_Required action_:
Report every line from the material that contains the word "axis".

_Data below_:
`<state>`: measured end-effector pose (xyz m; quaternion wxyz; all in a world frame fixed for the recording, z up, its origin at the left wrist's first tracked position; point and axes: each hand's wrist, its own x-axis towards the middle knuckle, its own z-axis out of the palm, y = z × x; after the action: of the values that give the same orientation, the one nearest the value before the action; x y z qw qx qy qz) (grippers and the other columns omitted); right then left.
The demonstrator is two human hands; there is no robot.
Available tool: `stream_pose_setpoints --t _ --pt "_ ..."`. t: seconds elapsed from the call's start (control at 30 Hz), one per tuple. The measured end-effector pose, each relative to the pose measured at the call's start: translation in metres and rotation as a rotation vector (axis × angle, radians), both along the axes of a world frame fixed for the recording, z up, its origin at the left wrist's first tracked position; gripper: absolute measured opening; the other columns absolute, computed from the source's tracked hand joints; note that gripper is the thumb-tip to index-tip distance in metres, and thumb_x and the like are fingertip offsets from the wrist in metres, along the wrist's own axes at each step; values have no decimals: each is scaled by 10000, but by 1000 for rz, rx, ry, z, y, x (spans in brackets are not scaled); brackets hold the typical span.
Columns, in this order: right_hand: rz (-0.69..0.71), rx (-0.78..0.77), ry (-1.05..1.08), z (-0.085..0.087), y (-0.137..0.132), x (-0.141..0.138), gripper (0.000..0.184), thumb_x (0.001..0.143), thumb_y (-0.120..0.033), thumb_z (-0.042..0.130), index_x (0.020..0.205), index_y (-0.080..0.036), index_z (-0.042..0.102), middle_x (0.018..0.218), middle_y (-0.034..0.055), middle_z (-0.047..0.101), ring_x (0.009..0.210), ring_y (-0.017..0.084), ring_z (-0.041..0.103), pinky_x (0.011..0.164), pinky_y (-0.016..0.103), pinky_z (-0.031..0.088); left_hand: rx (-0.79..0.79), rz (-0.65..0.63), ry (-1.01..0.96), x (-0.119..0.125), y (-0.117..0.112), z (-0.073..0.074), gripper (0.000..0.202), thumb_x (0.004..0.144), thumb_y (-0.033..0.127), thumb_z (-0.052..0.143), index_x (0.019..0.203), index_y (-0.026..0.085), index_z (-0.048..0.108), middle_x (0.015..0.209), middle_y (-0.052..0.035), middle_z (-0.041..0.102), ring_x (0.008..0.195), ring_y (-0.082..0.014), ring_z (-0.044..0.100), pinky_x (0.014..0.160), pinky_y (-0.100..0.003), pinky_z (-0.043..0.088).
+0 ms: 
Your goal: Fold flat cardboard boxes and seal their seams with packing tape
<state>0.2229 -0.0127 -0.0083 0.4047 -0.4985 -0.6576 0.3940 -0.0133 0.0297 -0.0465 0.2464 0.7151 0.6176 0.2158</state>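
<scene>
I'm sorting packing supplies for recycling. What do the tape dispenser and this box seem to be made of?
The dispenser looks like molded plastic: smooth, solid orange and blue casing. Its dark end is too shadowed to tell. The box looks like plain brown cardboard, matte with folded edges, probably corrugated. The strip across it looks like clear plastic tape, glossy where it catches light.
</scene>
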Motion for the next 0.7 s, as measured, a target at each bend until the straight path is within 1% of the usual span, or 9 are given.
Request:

_Result of this task_:
`<state>`: measured end-effector pose (xyz m; quaternion wxyz; all in a world frame fixed for the recording, z up, its origin at the left wrist's first tracked position; point and axes: each hand's wrist, its own x-axis towards the middle knuckle, its own z-axis out of the palm, y = z × x; after the action: of the values that give the same orientation, the one nearest the value before the action; x y z qw qx qy qz) (grippers and the other columns omitted); right then left.
Available tool: `stream_pose_setpoints --t _ --pt "_ ..."`. t: seconds elapsed from the call's start (control at 30 Hz), one per tuple. The measured end-effector pose, each relative to the pose measured at the call's start: translation in metres and rotation as a rotation vector (axis × angle, radians), both along the axes of a world frame fixed for the recording, z up, its origin at the left wrist's first tracked position; gripper: absolute measured opening; the other columns absolute, computed from the source's tracked hand joints; note that gripper is the thumb-tip to index-tip distance in metres, and thumb_x and the like are fingertip offsets from the wrist in metres, along the wrist's own axes at each step; values have no decimals: each is scaled by 10000, but by 1000 for rz, rx, ry, z, y, x (spans in brackets are not scaled); brackets hold the typical span.

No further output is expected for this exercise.